25. August 2020: «Da in der Vergangenheit steigende Inflationserwartungen zu spürbaren Fremdwährungsverlusten führten (…) und die Kosten eines Währungshedges aktuell sehr tief sind (…), empfiehlt es sich deshalb aktuell, Fremdwährungsrisiken abzusichern.»

Volltreffer

Der Schweizer Franken hat sich seit Sommer 2020 nochmals klar aufgewertet (+7 %) und die Hedgekosten blieben lange sehr tief.

Update

Die Hedgekosten werden nun bis Ende Jahr zumindest beim USD deutlich zunehmen. Neuerdings sichern wir deshalb Rohstoffe und Schwellenländeranleihen (beide in USD notiert) nicht mehr strategisch ab. Taktisch bleiben wir im Schweizer Franken übergewichtet und sehen vor allem gegenüber dem Euro weiteres Aufwertungspotenzial.

24. März 2021: «Ganz gemäss der Börsenweisheit ‹buy the rumour, sell the fact› verabschieden wir uns kurz vor dem voraussichtlichen Höhepunkt der Inflationsdiskussion im Frühsommer dieses Jahres taktisch vom Thema Inflation.»

Flop

Unsere Prognose, dass die Inflation im Sommer 2021 einen Höhepunkt erreicht, stellte sich als falsch heraus. Wir haben das Thema zu früh geschlossen und Zweitrundeneffekte bei der Inflation unterschätzt.

Update

Mittlerweile sind wir bereits bei 9,1 % Inflation in den USA und erwarten einen Rückgang unter 8 % nun erst im Herbst.
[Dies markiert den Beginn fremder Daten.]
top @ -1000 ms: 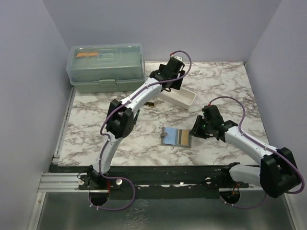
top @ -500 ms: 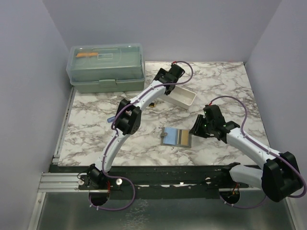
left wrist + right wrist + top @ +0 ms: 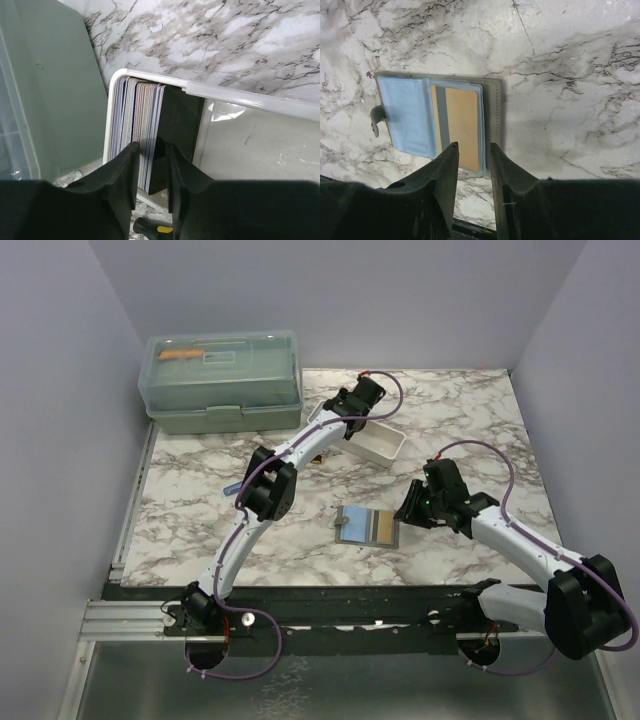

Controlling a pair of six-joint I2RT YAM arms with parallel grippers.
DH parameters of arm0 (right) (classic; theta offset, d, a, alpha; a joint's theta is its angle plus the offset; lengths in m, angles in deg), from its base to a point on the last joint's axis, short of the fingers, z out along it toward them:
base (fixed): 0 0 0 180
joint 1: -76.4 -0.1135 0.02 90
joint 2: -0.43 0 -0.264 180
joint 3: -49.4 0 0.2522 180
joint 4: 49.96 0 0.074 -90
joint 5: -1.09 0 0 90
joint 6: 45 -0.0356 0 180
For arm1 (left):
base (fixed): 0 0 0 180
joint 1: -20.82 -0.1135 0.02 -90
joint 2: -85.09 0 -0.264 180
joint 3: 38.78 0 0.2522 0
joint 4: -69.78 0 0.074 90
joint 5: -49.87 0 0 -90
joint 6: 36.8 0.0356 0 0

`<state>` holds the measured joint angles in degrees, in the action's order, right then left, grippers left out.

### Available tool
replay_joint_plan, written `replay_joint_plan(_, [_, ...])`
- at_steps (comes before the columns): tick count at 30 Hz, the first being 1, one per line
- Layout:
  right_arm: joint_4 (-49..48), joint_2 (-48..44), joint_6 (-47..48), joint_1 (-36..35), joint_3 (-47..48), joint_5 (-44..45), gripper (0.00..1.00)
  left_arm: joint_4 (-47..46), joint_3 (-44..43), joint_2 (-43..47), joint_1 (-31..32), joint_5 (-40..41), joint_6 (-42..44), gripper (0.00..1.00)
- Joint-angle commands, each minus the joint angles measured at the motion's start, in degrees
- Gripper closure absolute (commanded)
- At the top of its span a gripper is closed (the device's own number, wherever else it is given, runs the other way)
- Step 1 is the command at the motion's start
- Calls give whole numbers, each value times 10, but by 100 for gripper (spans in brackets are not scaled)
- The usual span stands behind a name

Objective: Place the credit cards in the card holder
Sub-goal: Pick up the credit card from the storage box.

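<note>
Two lavender walls (image 3: 60,340) and a back wall box in a marble-patterned table (image 3: 470,420). A black rail runs along the near edge. Back left stands a green lidded box (image 3: 220,380) with something orange under its clear lid. A white tray (image 3: 390,448) lies at an angle just beside the box's right end.

Left claw (image 3: 152,146): reached down into the tray's left end. Jaws narrow, clenched on the last few cards of a stack. No gap shows between the fingers (image 3: 125,170) and the cards. From above, the left claw sits at that end of the tray (image 3: 338,428).

Right claw (image 3: 473,146): jaws partly apart, nothing between them, grasping nothing. It hangs over the near right edge of the card holder (image 3: 495,120). I cannot tell if it touches.

Credit cards (image 3: 135,115): packed on edge in the tray. They are pale and tan edge-on, with a dark card (image 3: 177,120) last in the row. The rest of the tray is bare white.

The card holder (image 3: 367,526) lies open and flat at mid-table, well apart from the tray. It has a grey-olive cover and a snap tab (image 3: 376,122) sticking out on the left. The left leaf is a light blue sleeve (image 3: 405,115). A tan card (image 3: 465,127) sits in the clear right pocket.
</note>
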<state>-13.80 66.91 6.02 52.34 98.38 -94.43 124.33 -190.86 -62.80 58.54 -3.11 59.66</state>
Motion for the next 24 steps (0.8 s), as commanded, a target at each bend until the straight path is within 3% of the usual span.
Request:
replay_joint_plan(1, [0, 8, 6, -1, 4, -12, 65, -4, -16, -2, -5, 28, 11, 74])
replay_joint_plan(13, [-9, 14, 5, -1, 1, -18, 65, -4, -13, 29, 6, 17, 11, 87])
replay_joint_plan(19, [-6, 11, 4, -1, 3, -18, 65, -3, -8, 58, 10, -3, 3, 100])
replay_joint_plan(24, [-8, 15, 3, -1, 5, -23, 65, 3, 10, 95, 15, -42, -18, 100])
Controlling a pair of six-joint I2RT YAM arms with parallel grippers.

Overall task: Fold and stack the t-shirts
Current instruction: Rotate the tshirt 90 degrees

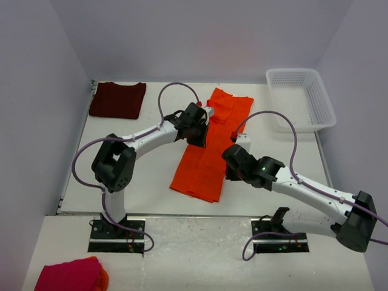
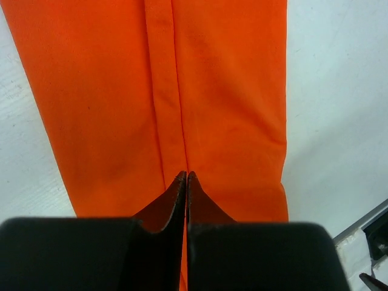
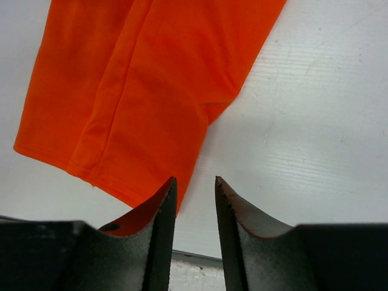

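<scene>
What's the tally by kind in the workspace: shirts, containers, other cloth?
T-shirts: 2, the orange t-shirt and the maroon t-shirt
Baskets: 1, the white basket
Cloth bundles: 1, the pink-red cloth bundle
Total: 4

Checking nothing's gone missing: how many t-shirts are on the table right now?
2: the orange t-shirt lies folded lengthwise mid-table; the maroon t-shirt sits folded at the far left corner. None looks hidden.
</scene>
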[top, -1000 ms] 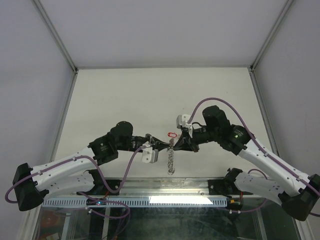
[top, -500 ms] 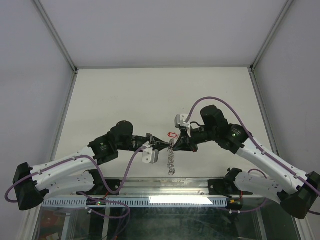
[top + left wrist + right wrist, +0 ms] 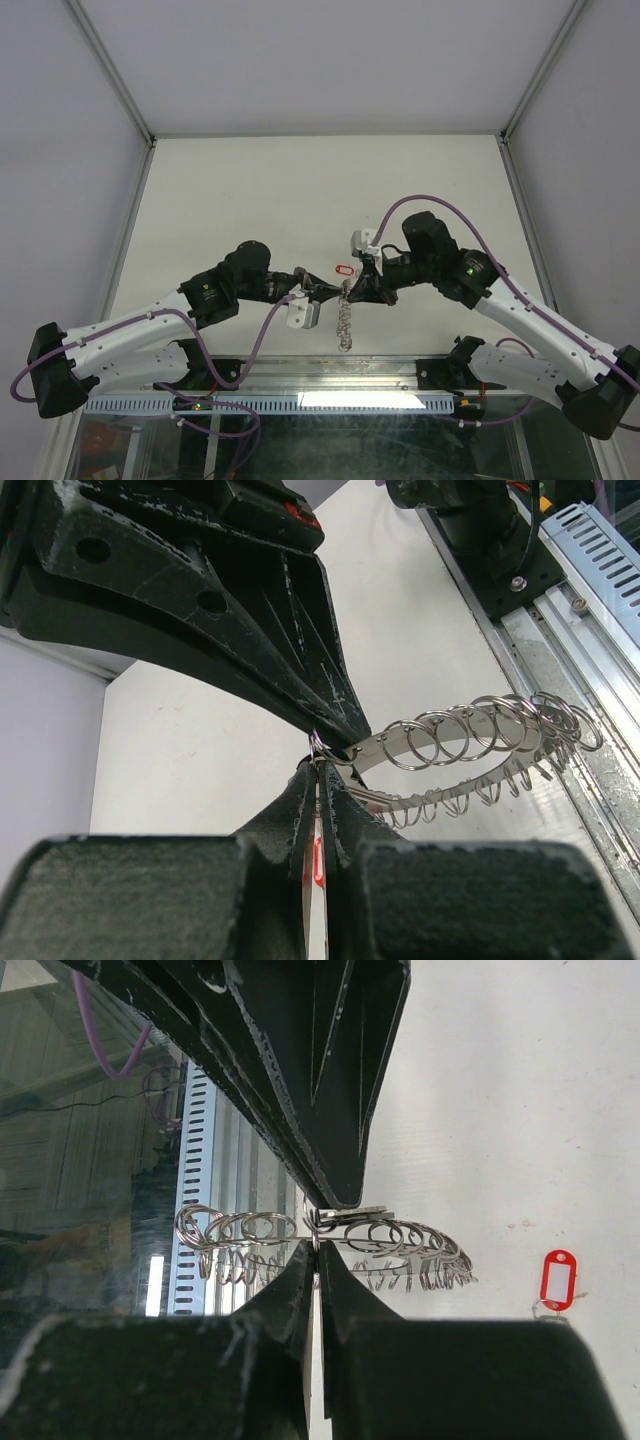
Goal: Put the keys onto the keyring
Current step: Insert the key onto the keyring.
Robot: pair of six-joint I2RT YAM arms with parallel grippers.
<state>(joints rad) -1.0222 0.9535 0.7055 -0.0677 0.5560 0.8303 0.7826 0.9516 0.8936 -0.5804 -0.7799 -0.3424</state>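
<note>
The keyring (image 3: 344, 318), a flat grey ring fringed with wire loops, hangs on edge above the table between both grippers. My left gripper (image 3: 333, 291) is shut, its tips (image 3: 320, 765) pinching a small wire loop at the keyring's (image 3: 470, 730) rim. My right gripper (image 3: 352, 290) meets it tip to tip and is shut (image 3: 318, 1250) on a loop of the keyring (image 3: 400, 1240). One of the keys (image 3: 344, 269), with a red tag (image 3: 558, 1278), lies on the table just beyond the grippers. A red sliver (image 3: 318, 865) shows through the slit between my left fingers.
A slotted metal rail (image 3: 330, 402) and a glass strip run along the near edge under the keyring. Purple cables (image 3: 262, 330) loop off both arms. Pale walls with metal posts (image 3: 120, 260) close in the white table (image 3: 250, 190) on three sides.
Both arms have crept slightly toward each other. The keyring still hangs between the shut grippers, and the red-tagged key has not moved.
</note>
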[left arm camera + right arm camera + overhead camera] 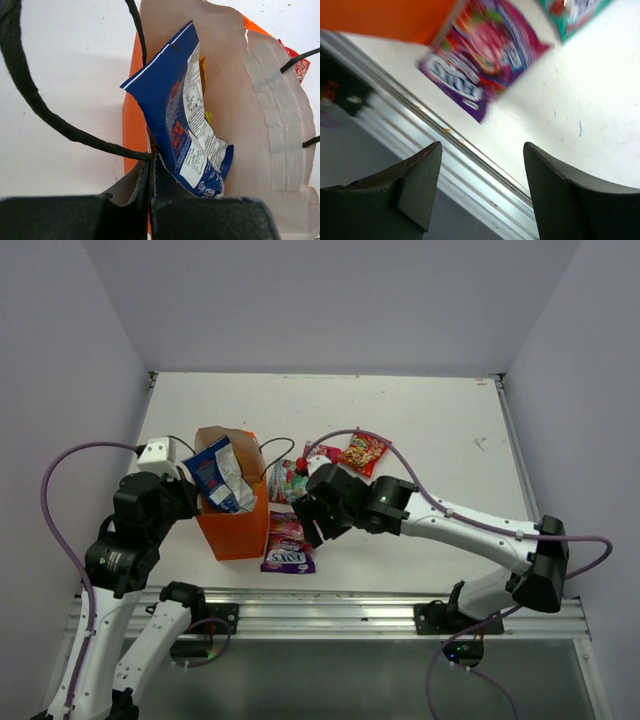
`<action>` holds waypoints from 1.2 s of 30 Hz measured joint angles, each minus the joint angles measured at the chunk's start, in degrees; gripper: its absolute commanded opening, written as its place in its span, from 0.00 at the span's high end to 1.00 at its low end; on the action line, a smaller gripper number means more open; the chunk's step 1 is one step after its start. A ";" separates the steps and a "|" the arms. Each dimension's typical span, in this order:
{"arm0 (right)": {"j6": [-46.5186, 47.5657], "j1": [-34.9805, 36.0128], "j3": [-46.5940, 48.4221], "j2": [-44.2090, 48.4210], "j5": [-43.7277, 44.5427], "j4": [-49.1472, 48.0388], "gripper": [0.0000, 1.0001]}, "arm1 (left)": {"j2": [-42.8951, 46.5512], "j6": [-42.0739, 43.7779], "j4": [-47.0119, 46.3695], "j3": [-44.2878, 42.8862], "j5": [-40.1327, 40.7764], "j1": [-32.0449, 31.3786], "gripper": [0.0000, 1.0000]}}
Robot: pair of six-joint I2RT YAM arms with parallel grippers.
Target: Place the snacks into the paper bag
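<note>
Left gripper (151,192) has its jaws pinched tight on the near rim of the paper bag (262,150). Right past them a blue-white packet (180,125) stands inside, its top poking above the rim. Right gripper (482,150) has jaws wide apart, nothing in them, over the table (580,115) edge. The purple Fox's packet (480,60) lies flat just beyond, touching the bag, and the teal packet (575,12) is further out.

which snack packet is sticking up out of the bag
The blue-white packet, standing in the open top of the orange paper bag. The purple Fox's packet, the teal packet and the red packet lie flat on the table.
</note>
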State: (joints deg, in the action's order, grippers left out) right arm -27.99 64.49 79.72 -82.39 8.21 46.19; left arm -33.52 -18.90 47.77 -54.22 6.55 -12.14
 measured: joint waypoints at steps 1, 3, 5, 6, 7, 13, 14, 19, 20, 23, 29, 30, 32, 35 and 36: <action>0.00 0.00 -4.04 -0.63 -0.09 -1.33 0.30 | -0.02 0.00 0.04 0.00 0.20 0.00 1.00; -0.04 -0.04 -9.84 -3.61 -0.44 -4.22 0.30 | -0.17 0.00 0.07 -0.02 0.42 0.00 1.00; -0.07 -0.28 -13.16 -7.26 -1.03 -7.91 0.30 | -0.50 0.02 0.07 -0.04 0.57 0.00 1.00; -0.04 -0.39 -14.10 -8.94 -1.66 -9.86 0.30 | -0.63 0.02 0.07 -0.09 0.63 0.00 1.00; -0.07 -0.55 -14.60 -10.58 -2.01 -11.63 0.30 | -0.74 0.02 0.09 -0.17 0.70 0.00 1.00; -0.02 -2.14 -14.62 -16.44 -3.67 -21.84 0.30 | -0.98 0.04 1.16 -1.31 0.74 0.00 1.00; -0.07 -2.45 -14.62 -16.72 -3.82 -22.86 0.30 | -0.96 0.04 1.22 -1.36 0.74 0.00 1.00; -0.55 -5.09 -15.74 -18.27 -5.35 -28.74 0.30 | -0.59 0.04 1.55 -1.40 0.76 0.00 1.00; -0.63 -5.51 -16.02 -18.91 -5.62 -29.59 0.30 | -0.52 0.07 1.62 -1.42 0.76 0.00 1.00; -1.11 -6.40 -16.35 -21.29 -6.78 -31.45 0.33 | -0.55 0.24 1.64 -1.42 0.74 0.00 1.00; -2.29 -6.38 -15.72 -22.38 -9.68 -36.26 1.00 | -0.55 0.46 1.64 -1.42 0.74 0.00 1.00; -2.12 -6.32 -15.58 -22.27 -9.64 -36.72 1.00 | -0.52 0.48 1.64 -1.42 0.76 0.00 1.00; -2.12 -6.32 -15.98 -22.08 -9.22 -36.70 1.00 | -0.50 0.48 1.64 -1.42 0.76 0.00 1.00; -1.60 -6.14 -15.91 -19.76 -5.77 -31.80 1.00 | -0.48 0.46 1.64 -1.42 0.74 0.00 1.00; -1.29 -6.12 -15.50 -18.78 -4.26 -28.92 1.00 | -0.48 0.48 1.64 -1.42 0.74 0.00 1.00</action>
State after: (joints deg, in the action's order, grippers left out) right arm -29.28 58.37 64.23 -101.16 3.95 17.28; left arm -34.00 -18.41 49.41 -55.64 7.29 -12.14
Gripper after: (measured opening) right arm 0.035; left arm 0.012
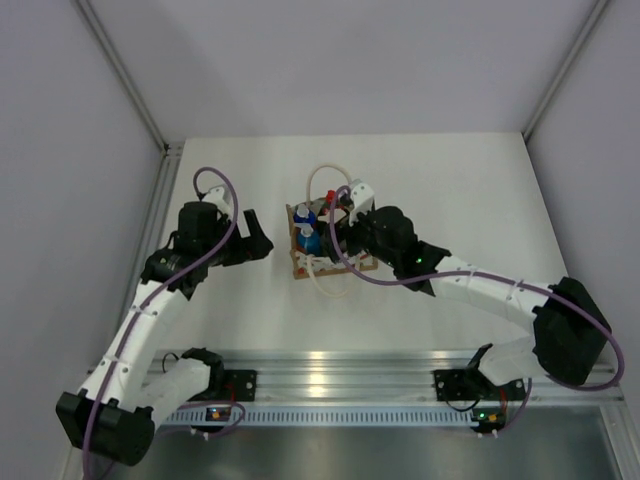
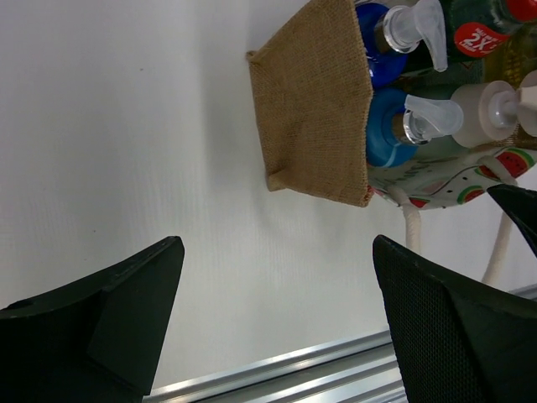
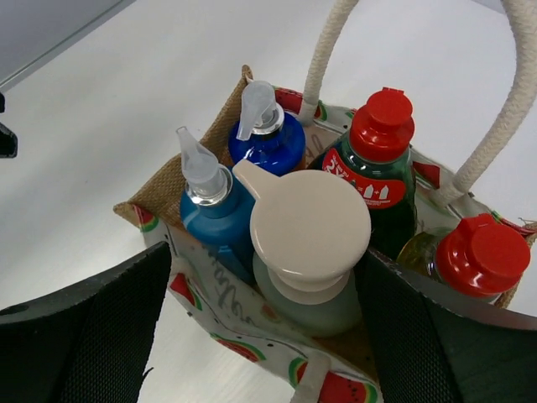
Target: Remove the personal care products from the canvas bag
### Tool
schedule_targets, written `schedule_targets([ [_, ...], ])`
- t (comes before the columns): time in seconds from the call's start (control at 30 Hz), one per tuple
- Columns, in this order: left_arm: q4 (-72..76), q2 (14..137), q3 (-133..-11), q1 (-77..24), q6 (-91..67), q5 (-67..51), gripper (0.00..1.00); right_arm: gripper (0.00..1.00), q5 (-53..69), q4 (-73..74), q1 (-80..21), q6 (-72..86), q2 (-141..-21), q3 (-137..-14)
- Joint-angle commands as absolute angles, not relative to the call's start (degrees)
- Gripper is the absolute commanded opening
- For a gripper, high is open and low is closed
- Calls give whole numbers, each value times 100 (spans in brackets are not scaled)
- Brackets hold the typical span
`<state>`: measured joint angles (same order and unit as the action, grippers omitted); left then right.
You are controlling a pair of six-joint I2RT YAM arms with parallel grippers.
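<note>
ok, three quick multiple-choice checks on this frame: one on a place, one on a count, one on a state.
1. Where is the right gripper?
A) over the open top of the tan canvas bag
B) far left of the bag
C) back at its own base
2. How many red caps are in the bag?
A) one
B) two
C) four
3. How is the left gripper?
A) shut on a bottle
B) shut, empty
C) open, empty

1 A: its fingers flank the grey-green bottle with the cream pump top inside the bag.
2 B: one on the round green bottle, one on the slim yellow bottle.
3 C: jaws wide apart, nothing between them.
</note>
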<state>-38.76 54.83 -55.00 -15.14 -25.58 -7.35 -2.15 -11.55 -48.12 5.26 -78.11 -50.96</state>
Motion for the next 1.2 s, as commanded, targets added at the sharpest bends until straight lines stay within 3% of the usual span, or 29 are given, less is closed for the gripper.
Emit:
schedule_targets([
  [0.0, -3788, 5466, -5283, -1512, -2329, -352, 98, 85, -588, -2222, -4957, 448, -8006, -5370],
  [0.9, -3788, 5581, -5238, -1670, -2276, -571, 98, 65, -1301, -4025, -5010, 413, -8973, -4720],
  [1.17, -3788, 5581, -5230, -1670, -2285, -571, 98, 53, -1266, -4420, -5019, 203, -9123, -4597],
])
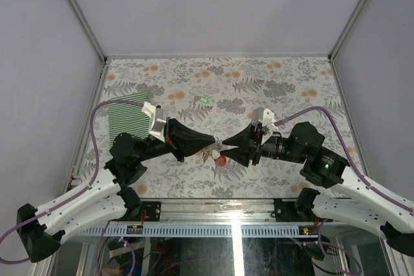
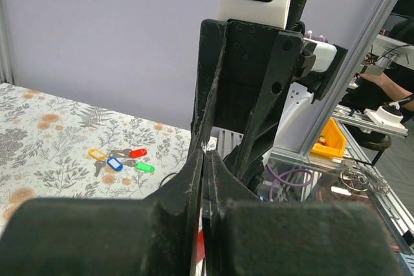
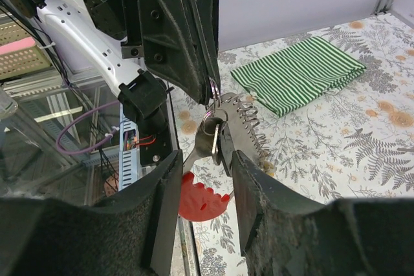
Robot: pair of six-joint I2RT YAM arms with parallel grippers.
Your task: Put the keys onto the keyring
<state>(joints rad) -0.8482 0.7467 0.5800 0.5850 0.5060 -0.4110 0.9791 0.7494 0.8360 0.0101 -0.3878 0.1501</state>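
Grey keyring (image 3: 213, 135), red loop (image 3: 196, 201), green striped cloth (image 3: 301, 72)

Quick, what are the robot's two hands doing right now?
Left gripper: fingers closed, pinching the keyring.
Right gripper: fingers partly apart around a key; whether they grip it cannot be told.

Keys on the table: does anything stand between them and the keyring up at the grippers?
Nothing visible does. The keys lie on bare table, farther back; the keyring hangs from the shut left gripper, by the right gripper. The cloth lies off to the side.
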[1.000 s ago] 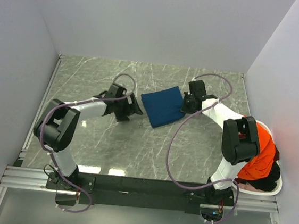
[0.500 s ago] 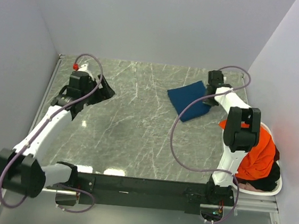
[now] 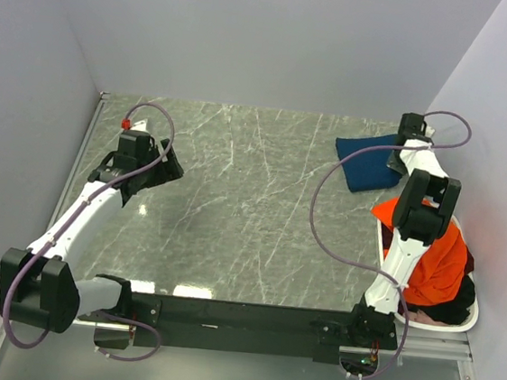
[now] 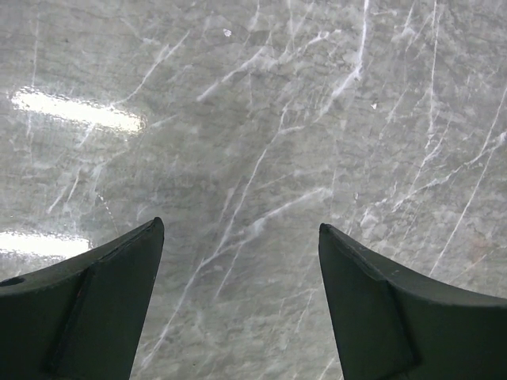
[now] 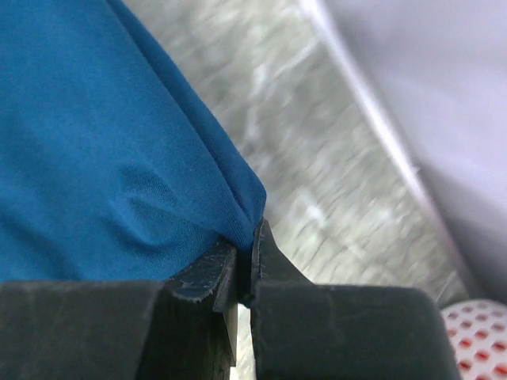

3. Juni 2021: «[Die höheren Löhne in den USA] führen wir hauptsächlich auf die hohen Entschädigungszahlungen durch die Regierung zurück (…), welche im September auslaufen werden. (…) Kurzfristig sind die [Rohstoff]kurse schon zu weit gegangen (…), so dass wir hier keinen weiteren Druck auf die Inflation erwarten. (…) Wir gehen weiterhin davon aus, dass die kommenden Monate den Höhepunkt der US-Inflation darstellen werden und die Zahlen danach stetig zurückgehen und im Jahr 2022 dann wieder unter 3 Prozent zu liegen kommen. (…) Die Breakeven-Kurve müsste dann also steiler werden.»

Flop

Der Lohndruck in den USA hat zugenommen und ist nicht mehr nur im Tieflohnsegment vorhanden. Die Rohstoffpreise haben unter anderem auch aufgrund des Kriegsausbruchs in der Ukraine nochmals zugelegt, weshalb die Inflationsraten dieses Jahr deutlich über 3 % zu liegen kommen. Die Breakeven Inflationsraten liegen weiterhin über sämtliche Laufzeiten auf dem etwa gleichen Niveau und die Kurve ist somit nicht steiler geworden.

Update

Wir erwarten weiterhin weniger Inflationsdruck durch die Rohstoffpreise und eine steilere Breakeven Kurve. Der Lohndruck dürfte sich aufgrund von Rezessionsrisiken ebenfalls abschwächen.